BEGIN RECORDED INFORMATION

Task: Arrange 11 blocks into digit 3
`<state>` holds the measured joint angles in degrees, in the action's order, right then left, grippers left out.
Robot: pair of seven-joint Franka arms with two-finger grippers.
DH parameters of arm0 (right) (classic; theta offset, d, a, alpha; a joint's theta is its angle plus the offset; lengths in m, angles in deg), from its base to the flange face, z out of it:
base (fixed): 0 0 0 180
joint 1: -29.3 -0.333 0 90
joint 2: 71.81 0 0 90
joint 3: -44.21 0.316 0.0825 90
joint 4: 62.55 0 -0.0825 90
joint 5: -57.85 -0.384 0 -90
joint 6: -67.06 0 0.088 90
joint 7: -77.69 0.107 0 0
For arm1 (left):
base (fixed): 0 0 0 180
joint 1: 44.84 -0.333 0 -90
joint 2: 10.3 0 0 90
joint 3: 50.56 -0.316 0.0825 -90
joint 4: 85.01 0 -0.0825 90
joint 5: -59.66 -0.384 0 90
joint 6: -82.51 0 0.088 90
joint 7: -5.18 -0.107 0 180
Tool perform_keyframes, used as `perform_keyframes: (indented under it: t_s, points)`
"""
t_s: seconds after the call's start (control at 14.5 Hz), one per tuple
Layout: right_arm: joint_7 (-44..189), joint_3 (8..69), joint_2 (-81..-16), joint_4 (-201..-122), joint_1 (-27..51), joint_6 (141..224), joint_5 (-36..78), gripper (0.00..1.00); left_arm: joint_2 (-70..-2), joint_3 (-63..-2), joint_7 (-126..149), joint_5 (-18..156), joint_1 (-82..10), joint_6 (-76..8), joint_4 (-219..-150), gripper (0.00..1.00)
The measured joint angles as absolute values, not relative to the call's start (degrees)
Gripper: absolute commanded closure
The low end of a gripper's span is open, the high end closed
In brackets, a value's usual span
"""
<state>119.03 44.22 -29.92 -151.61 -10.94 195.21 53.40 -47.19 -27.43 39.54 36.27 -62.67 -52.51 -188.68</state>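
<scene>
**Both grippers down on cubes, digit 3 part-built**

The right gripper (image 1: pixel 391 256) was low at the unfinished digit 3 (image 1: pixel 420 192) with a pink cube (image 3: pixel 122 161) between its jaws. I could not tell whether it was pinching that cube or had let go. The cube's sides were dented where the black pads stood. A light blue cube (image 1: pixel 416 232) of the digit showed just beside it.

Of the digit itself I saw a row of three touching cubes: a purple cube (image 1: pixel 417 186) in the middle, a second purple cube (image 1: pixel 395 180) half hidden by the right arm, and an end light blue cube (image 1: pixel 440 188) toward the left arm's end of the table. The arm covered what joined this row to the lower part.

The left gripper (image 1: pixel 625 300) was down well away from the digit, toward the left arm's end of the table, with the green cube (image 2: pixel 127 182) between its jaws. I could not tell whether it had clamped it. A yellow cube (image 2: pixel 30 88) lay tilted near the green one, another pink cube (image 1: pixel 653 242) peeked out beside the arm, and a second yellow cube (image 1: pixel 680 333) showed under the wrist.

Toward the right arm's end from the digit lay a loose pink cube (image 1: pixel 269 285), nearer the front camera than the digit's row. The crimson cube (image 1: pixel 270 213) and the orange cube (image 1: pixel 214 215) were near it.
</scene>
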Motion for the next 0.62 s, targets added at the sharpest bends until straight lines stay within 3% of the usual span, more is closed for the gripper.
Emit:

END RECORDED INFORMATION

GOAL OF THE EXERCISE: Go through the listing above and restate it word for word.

WRITTEN RESPONSE:
Task: Arrange 11 blocks into digit 3
`<state>` holds the measured joint angles in degrees, in the action's order, right then left, grippers left out.
Robot: pair of seven-joint Franka arms with two-finger grippers.
DH parameters of arm0 (right) (classic; theta offset, d, a, alpha; a joint's theta is its angle plus the offset; lengths in m, angles in deg), from its base to the flange face, z out of it:
base (fixed): 0 0 0 180
joint 1: -29.3 -0.333 0 90
joint 2: 71.81 0 0 90
joint 3: -44.21 0.316 0.0825 90
joint 4: 62.55 0 -0.0825 90
joint 5: -57.85 -0.384 0 -90
joint 6: -67.06 0 0.088 90
joint 7: -77.69 0.107 0 0
For arm1 (left):
base (fixed): 0 0 0 180
joint 1: 44.84 -0.333 0 -90
joint 2: 10.3 0 0 90
joint 3: 50.56 -0.316 0.0825 -90
joint 4: 85.01 0 -0.0825 90
joint 5: -59.66 -0.384 0 90
joint 6: -82.51 0 0.088 90
joint 7: -5.18 -0.107 0 180
Tool perform_keyframes, used as `perform_keyframes: (indented under it: t_s, points)`
"""
t_s: seconds after the call's start (control at 14.5 Hz), one per tuple
Layout: right_arm: joint_7 (-44..189), joint_3 (8..69), joint_2 (-81..-16), joint_4 (-201..-122), joint_1 (-27..51), joint_6 (141..224), joint_5 (-36..78), gripper (0.00..1.00); left_arm: joint_2 (-70..-2), joint_3 (-63..-2), joint_7 (-126..149), joint_5 (-18..156), joint_1 (-82..10), joint_6 (-76..8), joint_4 (-219..-150), gripper (0.00..1.00)
The measured joint angles as absolute values, not relative to the call's start (degrees)
Gripper: absolute commanded closure
The low end of a gripper's span is open, the high end closed
In brackets, a value's usual span
"""
<state>119.03 44.22 -29.92 -151.61 -10.94 195.21 53.40 -47.19 -27.43 39.54 36.27 -62.67 -52.51 -188.68</state>
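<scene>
**Both grippers down on cubes, digit 3 part-built**

The right gripper (image 1: pixel 391 256) was low at the unfinished digit 3 (image 1: pixel 420 192) with a pink cube (image 3: pixel 122 161) between its jaws. I could not tell whether it was pinching that cube or had let go. The cube's sides were dented where the black pads stood. A light blue cube (image 1: pixel 416 232) of the digit showed just beside it.

Of the digit itself I saw a row of three touching cubes: a purple cube (image 1: pixel 417 186) in the middle, a second purple cube (image 1: pixel 395 180) half hidden by the right arm, and an end light blue cube (image 1: pixel 440 188) toward the left arm's end of the table. The arm covered what joined this row to the lower part.

The left gripper (image 1: pixel 625 300) was down well away from the digit, toward the left arm's end of the table, with the green cube (image 2: pixel 127 182) between its jaws. I could not tell whether it had clamped it. A yellow cube (image 2: pixel 30 88) lay tilted near the green one, another pink cube (image 1: pixel 653 242) peeked out beside the arm, and a second yellow cube (image 1: pixel 680 333) showed under the wrist.

Toward the right arm's end from the digit lay a loose pink cube (image 1: pixel 269 285), nearer the front camera than the digit's row. The crimson cube (image 1: pixel 270 213) and the orange cube (image 1: pixel 214 215) were near it.
</scene>
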Motion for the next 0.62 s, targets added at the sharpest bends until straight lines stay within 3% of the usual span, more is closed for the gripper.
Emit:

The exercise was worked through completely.